=== Instructions to follow ===
Extract each line from the entries below that has the string "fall" in it.

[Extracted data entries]
⁂

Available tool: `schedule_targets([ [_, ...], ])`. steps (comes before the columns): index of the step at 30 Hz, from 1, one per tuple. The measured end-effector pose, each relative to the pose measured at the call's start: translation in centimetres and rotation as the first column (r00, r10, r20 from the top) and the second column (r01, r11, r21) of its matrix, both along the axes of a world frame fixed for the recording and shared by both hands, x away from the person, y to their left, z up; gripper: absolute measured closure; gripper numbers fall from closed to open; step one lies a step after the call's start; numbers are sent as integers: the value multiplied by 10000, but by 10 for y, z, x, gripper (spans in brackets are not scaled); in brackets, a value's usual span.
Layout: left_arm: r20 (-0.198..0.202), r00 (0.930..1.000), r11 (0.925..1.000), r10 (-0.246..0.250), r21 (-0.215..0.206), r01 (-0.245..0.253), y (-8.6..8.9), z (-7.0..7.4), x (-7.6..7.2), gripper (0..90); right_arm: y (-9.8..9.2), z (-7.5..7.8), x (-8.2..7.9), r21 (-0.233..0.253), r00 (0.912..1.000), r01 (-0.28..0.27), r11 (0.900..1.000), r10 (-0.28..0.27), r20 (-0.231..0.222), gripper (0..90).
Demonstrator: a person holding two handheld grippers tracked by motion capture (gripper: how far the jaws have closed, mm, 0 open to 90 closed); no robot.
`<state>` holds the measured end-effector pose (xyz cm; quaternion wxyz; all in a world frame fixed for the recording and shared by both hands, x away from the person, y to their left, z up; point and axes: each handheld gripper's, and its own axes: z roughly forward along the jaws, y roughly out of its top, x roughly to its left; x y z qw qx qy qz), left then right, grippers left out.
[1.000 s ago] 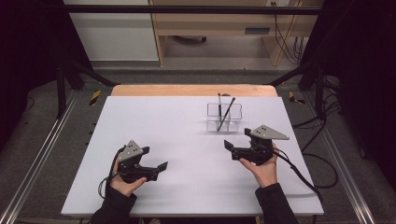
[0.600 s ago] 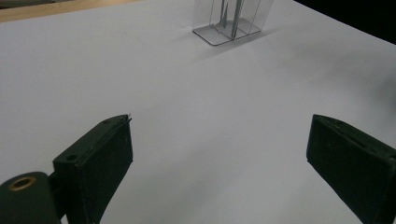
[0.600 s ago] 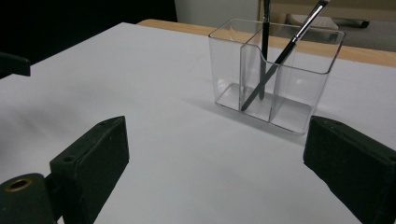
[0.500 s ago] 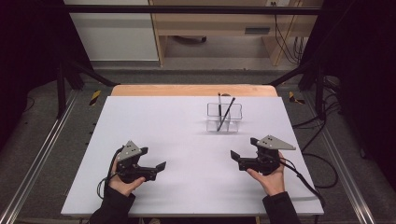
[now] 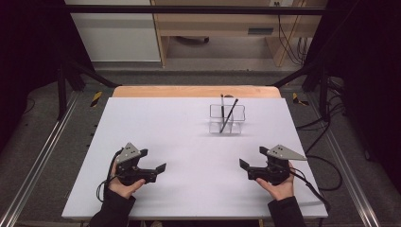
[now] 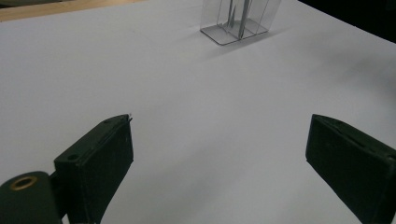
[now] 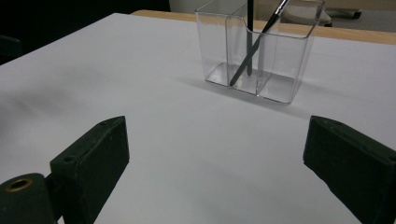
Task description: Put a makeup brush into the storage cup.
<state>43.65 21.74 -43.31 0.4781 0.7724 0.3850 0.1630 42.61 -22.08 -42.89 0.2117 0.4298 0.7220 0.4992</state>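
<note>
- Left gripper [image 5: 153, 161]: at 7 o'clock on the white table [image 5: 156, 123], jaws wide apart, empty, resting low as if idle.
- Right gripper [image 5: 253, 158]: at 5 o'clock, jaws likewise spread, holding nothing.
- Clear holder [image 5: 227, 119]: toward 1 o'clock, well apart from both grippers, divided into compartments.
- Contents: two dark brushes [image 7: 256, 39], leaning crossed; which compartment, unclear.

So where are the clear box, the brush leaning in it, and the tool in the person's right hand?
clear box [image 7: 280, 70]: right gripper view, its front wall.
leaning brush [image 7: 256, 44]: right gripper view, mid-handle.
right tool [image 5: 251, 160]: high view, midway between its open jaw tips.
</note>
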Motion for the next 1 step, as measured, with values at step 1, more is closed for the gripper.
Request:
schedule_targets([
  [1, -4, 10000, 10000, 4, 5, -4, 0, 0, 0, 68, -2, -1, -1, 0, 10000, 55, 10000, -55, -26, 76],
])
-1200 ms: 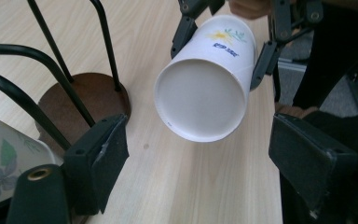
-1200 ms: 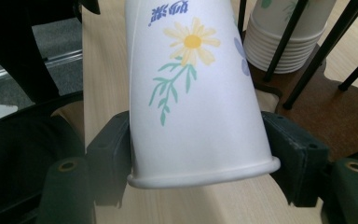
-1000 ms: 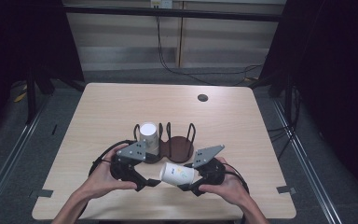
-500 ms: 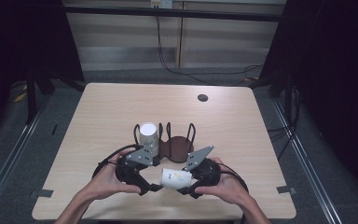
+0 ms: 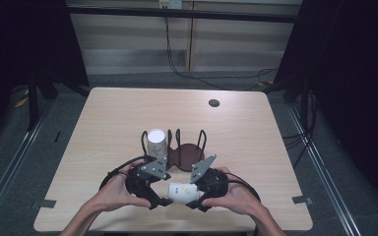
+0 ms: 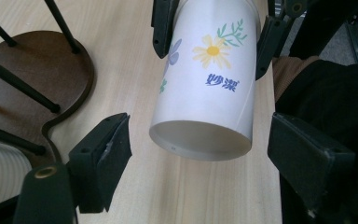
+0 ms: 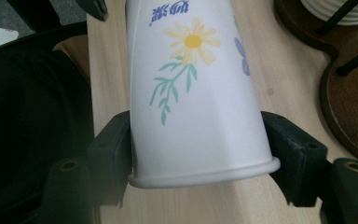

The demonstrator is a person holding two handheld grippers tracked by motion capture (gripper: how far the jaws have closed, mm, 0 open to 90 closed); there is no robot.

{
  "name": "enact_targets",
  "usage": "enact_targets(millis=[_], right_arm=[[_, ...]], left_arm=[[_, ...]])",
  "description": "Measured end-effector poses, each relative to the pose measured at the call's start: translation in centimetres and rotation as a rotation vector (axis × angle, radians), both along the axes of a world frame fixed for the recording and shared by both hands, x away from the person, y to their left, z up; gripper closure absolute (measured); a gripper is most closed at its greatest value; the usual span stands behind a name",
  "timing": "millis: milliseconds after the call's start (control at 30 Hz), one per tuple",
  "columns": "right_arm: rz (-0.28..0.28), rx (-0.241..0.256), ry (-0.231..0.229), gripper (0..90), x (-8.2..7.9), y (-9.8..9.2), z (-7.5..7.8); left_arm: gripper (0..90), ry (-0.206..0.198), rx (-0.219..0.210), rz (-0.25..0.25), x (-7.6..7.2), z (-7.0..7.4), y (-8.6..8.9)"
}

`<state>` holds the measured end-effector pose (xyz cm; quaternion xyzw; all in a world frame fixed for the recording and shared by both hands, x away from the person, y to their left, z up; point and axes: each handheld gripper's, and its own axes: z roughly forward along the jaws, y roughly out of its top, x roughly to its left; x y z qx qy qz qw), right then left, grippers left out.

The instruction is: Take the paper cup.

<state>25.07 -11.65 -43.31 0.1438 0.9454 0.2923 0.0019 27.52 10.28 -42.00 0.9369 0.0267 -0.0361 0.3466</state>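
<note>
A white paper cup (image 5: 182, 191) printed with flowers lies on its side just above the table near the front edge. My right gripper (image 5: 193, 195) is shut on its rim end; in the right gripper view (image 7: 198, 140) both jaws press the cup (image 7: 196, 93) just above the rolled rim. My left gripper (image 5: 160, 198) faces it from the left, open. In the left gripper view (image 6: 200, 135) the cup's (image 6: 205, 79) base end reaches between the jaws with a gap on each side. A hand holds each gripper.
A dark brown cup holder (image 5: 184, 155) with black wire posts stands just behind the grippers, with a stack of white cups (image 5: 156, 141) in its left bay. A small black disc (image 5: 214, 103) lies far back right. The table's front edge (image 5: 167, 229) is close below the hands.
Both grippers and the cup have drifted slightly toward the table's front edge. The right gripper stays shut on the cup and the left stays open.
</note>
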Motion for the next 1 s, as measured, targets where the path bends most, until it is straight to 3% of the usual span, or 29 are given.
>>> enact_targets(millis=[100, 200, 367, 600, 1000], right_arm=[[0.004, 0.005, -0.006, 30.5, 0.1, 0.1, 0.0], [0.012, 0.005, -0.003, 30.4, 0.1, 0.2, 0.0], [0.019, 0.004, 0.000, 30.3, 0.1, 0.5, -0.1], [0.021, 0.004, 0.001, 30.2, -0.1, 0.6, 0.0], [0.025, 0.007, 0.001, 30.0, -0.2, 0.4, 0.1]], left_arm=[[21.8, -0.003, 0.013, -0.008, -0.1, -0.2, -0.3], [29.1, -0.010, 0.022, -0.035, -0.3, -0.3, -0.6], [28.8, -0.022, 0.045, -0.057, -0.5, -0.3, -0.9], [35.9, -0.046, 0.044, -0.070, -0.6, -0.2, -0.9], [35.3, -0.027, 0.049, -0.067, -0.5, -0.4, -1.2]])
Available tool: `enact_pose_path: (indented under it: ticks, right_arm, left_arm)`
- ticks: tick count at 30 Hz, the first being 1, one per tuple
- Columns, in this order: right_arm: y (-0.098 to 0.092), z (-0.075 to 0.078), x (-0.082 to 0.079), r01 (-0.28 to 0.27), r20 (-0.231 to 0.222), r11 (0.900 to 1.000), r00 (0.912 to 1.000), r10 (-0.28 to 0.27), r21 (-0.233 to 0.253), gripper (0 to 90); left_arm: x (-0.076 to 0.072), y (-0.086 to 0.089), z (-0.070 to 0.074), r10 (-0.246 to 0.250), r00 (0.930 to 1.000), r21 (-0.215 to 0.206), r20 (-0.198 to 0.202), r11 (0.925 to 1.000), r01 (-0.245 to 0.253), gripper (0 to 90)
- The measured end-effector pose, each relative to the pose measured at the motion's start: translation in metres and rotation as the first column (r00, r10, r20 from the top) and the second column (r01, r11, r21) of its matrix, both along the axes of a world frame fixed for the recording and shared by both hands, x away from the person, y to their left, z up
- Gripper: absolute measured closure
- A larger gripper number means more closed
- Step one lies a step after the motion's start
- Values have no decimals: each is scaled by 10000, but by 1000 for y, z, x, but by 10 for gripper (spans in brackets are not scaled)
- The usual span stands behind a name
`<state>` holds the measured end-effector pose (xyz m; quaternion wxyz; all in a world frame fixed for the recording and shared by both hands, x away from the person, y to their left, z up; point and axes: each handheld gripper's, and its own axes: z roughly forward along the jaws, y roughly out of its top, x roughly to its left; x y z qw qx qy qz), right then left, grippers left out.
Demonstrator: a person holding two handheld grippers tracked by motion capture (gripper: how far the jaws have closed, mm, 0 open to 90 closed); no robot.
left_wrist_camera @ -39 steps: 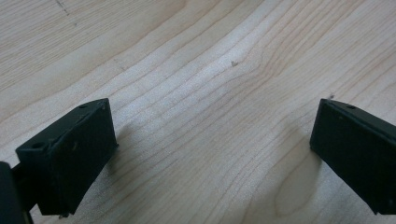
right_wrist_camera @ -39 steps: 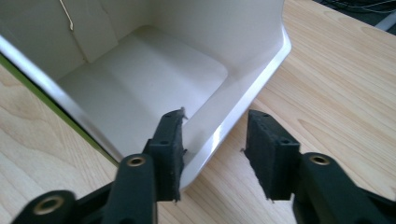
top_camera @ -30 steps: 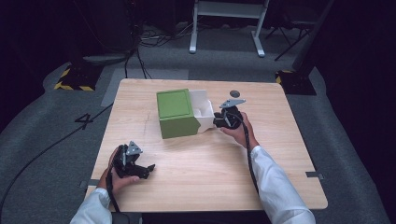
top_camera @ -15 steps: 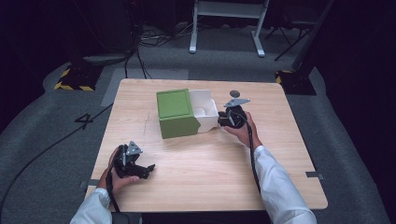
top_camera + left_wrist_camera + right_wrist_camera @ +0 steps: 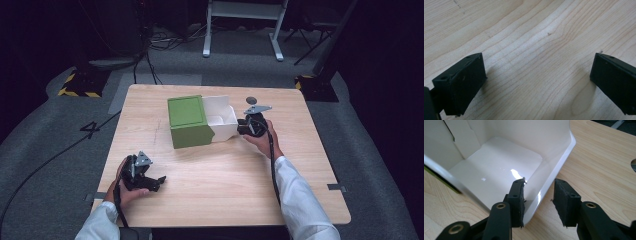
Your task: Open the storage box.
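Since the earlier frame only the right gripper (image 5: 245, 126) has edged toward the one green-and-white box (image 5: 200, 120) at centre frame, jaws narrowly parted astride its white rim, while the left gripper (image 5: 156, 180), lower left, rests wide open on the single wooden table (image 5: 225, 185) over grey carpet.

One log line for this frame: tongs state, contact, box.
right tongs: open, straddling wall of white box | left tongs: open, over bare table | green lid: on its side

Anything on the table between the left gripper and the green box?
Nothing: the high view shows bare wood between the left gripper and the green box, and the left gripper view shows bare table ahead.
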<state>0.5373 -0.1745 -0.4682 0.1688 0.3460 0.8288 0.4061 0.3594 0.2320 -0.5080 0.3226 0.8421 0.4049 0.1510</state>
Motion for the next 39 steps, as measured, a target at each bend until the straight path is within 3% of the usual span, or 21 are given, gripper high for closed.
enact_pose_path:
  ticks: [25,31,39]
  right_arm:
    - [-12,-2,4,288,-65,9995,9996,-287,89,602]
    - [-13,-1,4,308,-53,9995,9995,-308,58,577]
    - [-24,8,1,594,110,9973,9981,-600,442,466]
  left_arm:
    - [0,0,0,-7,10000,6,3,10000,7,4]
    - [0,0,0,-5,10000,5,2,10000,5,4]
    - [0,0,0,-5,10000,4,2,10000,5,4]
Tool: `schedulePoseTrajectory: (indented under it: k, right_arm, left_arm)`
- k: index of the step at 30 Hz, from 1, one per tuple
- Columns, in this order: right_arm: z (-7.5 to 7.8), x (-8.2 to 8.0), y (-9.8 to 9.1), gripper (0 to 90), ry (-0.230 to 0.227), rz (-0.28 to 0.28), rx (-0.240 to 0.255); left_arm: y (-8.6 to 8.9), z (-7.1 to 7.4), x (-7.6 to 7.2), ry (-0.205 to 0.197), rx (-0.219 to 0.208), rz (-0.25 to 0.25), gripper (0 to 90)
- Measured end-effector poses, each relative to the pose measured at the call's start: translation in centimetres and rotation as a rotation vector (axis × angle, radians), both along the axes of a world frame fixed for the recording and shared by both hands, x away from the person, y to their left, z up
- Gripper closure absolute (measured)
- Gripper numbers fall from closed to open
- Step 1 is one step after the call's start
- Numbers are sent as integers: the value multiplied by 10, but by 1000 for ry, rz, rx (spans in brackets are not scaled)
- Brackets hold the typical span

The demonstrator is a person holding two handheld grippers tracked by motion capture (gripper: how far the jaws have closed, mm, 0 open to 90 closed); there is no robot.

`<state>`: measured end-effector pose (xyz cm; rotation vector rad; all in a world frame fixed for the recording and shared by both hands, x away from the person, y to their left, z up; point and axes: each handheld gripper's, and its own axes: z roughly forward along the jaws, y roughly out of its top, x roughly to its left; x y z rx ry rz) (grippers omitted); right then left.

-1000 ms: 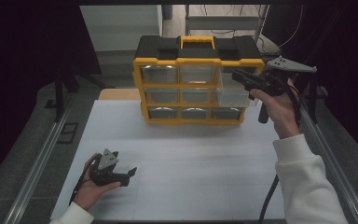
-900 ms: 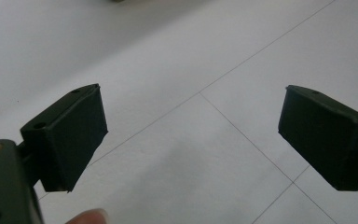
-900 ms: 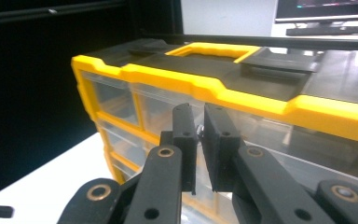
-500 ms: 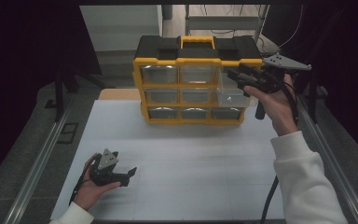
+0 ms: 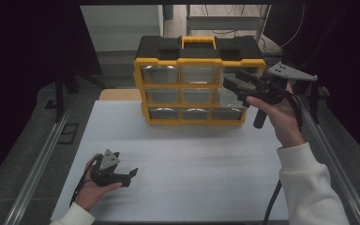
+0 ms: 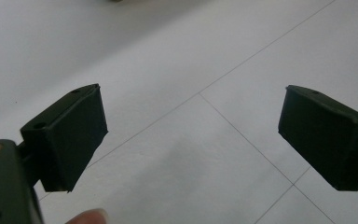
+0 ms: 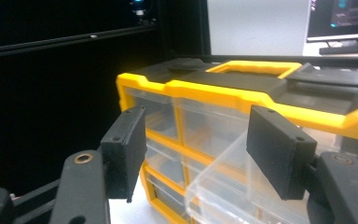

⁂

=== Completed exercise ===
Available tool: `schedule_targets([ [_, ...], ])`. steps (comes before the columns): index of the step at 30 Hz, from 1, one per tuple. The measured end-effector pose, each relative to the pose measured at the call's start: translation in centimetres and rotation as the first column (r00, r10, r20 from the top) and the second column (r01, r11, r21) of its matrix, both along the axes of a world frame fixed for the recording and shared by both hands, x away from the person, y to their left, z up; gripper: absolute measured closure; gripper numbers fall from closed to open; step one lies a step after the call's start; numbers are sent as integers: the value multiplied by 10000, but by 10 for y, z, x, gripper (spans in brackets are not scaled); in brackets, a value's usual span.
- Gripper numbers fall from closed to open

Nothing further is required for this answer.